## [HOW TO COMPLETE THIS TASK]
Identify every line in the records below that contains the word "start", and reproduce each one.

## [MATERIAL FOR THIS TASK]
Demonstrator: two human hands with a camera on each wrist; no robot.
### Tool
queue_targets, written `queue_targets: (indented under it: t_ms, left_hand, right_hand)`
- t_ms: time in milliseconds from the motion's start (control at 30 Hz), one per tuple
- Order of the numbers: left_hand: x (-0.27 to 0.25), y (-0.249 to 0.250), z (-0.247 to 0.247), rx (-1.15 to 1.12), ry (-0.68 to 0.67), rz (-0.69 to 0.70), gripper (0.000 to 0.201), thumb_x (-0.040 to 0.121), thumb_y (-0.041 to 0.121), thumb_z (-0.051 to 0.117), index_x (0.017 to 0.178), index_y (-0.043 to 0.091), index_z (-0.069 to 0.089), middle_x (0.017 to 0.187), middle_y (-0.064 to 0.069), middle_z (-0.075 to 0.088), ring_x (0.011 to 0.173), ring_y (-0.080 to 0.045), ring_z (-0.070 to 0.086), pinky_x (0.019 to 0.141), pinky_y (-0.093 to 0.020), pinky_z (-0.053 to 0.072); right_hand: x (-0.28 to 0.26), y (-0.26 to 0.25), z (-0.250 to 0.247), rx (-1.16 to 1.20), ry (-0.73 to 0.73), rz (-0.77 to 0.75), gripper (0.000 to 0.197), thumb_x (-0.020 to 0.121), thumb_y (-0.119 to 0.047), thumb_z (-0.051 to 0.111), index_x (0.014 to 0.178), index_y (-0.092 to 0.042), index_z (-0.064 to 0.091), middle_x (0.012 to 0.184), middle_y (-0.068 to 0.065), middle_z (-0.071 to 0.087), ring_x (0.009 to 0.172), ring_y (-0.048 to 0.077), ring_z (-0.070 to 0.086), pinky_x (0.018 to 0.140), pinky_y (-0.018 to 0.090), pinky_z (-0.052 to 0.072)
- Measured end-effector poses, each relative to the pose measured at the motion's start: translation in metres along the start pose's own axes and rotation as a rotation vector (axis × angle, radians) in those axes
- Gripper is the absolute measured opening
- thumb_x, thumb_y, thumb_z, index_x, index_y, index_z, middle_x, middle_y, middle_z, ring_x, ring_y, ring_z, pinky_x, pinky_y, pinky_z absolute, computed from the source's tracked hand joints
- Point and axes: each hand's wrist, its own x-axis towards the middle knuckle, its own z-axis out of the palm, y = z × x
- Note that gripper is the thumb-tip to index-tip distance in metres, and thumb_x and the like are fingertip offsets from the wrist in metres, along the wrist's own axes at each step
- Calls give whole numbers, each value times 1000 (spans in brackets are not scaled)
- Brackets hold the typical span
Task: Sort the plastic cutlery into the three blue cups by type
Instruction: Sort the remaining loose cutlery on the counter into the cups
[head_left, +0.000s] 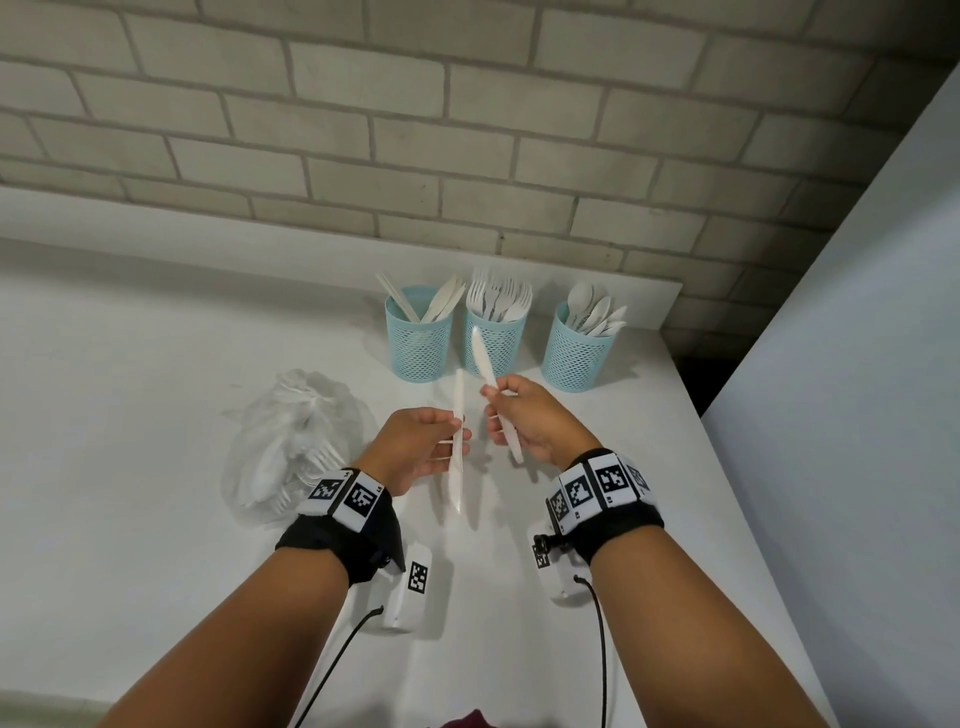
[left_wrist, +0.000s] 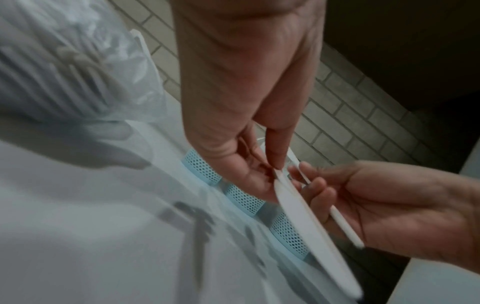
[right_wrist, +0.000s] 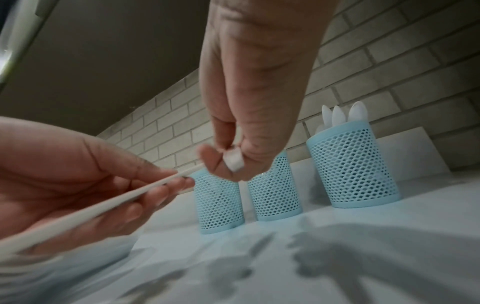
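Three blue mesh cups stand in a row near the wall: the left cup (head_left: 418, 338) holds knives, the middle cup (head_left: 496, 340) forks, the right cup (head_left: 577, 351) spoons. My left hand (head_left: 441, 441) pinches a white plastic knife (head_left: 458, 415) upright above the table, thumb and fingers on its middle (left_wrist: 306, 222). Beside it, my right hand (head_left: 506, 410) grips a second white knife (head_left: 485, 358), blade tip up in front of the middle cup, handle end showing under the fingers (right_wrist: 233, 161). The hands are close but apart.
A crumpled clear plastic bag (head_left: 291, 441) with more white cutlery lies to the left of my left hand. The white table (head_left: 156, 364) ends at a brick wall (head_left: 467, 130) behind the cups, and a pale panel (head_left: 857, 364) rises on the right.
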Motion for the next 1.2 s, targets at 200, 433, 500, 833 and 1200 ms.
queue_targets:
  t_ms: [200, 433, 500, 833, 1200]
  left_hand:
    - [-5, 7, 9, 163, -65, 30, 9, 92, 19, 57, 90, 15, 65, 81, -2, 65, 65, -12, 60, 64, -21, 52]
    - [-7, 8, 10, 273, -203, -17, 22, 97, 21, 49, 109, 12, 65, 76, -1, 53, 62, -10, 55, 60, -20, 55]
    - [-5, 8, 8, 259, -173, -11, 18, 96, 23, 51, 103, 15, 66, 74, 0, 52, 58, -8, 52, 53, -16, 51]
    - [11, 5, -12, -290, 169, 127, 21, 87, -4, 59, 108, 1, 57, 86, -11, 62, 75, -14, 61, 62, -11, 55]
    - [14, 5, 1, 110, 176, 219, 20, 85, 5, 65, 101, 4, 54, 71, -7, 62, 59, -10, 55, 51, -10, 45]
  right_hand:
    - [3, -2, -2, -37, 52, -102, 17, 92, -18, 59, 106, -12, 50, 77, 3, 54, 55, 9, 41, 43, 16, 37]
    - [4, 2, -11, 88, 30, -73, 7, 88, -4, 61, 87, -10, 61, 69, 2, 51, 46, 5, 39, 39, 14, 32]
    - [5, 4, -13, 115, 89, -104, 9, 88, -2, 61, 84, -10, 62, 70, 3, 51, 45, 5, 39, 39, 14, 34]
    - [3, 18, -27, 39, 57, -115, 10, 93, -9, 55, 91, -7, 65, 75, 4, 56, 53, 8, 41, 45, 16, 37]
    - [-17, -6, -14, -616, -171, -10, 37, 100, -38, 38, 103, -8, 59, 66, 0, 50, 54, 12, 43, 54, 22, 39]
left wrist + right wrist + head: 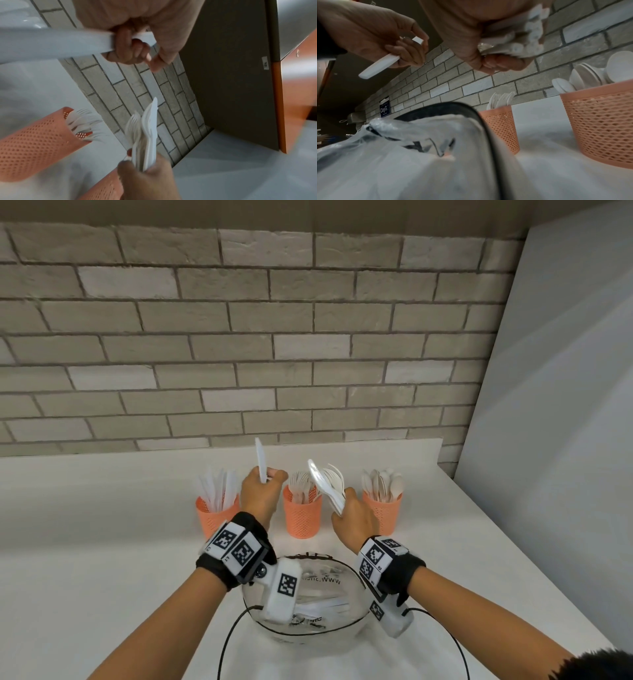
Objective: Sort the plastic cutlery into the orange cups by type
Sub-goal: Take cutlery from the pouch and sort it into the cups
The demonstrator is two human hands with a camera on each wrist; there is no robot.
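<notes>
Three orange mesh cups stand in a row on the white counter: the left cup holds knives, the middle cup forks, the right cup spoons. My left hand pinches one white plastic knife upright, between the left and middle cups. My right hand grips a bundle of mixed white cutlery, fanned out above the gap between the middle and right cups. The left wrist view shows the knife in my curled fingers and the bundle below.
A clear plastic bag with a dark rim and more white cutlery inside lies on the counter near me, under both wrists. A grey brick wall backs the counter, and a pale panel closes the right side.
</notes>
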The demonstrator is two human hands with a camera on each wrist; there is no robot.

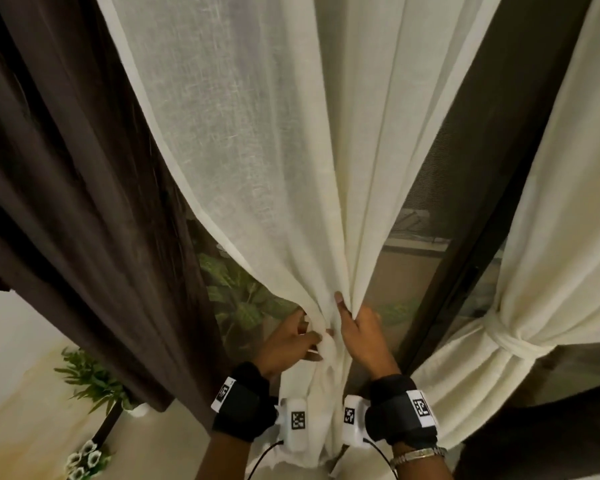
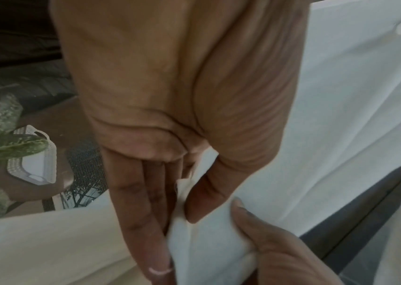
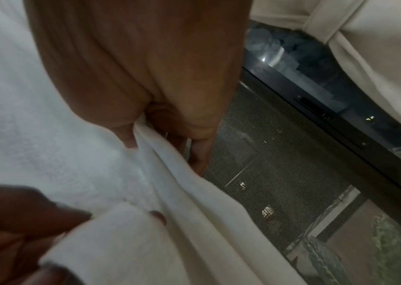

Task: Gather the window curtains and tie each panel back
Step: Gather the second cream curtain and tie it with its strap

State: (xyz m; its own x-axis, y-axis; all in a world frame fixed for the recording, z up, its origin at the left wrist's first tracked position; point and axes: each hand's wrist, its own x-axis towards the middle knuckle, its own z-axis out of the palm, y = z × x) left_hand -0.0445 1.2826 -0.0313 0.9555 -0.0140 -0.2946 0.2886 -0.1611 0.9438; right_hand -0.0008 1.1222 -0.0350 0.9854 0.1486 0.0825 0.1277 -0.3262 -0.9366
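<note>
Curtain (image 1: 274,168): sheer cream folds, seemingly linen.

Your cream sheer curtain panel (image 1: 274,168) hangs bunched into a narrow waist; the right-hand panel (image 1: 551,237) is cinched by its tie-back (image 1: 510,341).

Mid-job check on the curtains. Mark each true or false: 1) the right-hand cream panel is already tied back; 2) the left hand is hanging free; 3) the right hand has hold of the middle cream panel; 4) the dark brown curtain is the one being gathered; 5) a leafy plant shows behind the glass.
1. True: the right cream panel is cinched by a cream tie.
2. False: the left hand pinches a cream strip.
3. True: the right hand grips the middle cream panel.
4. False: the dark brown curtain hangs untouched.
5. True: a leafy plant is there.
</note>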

## [ANSWER TO THIS TASK]
- t_ms: time in milliseconds from the motion's start (control at 30 Hz), one per tuple
- Measured end-effector poses, each relative to the pose measured at the motion's start: translation in metres along the start pose's own axes and rotation as a rotation vector (axis × angle, radians) in those axes

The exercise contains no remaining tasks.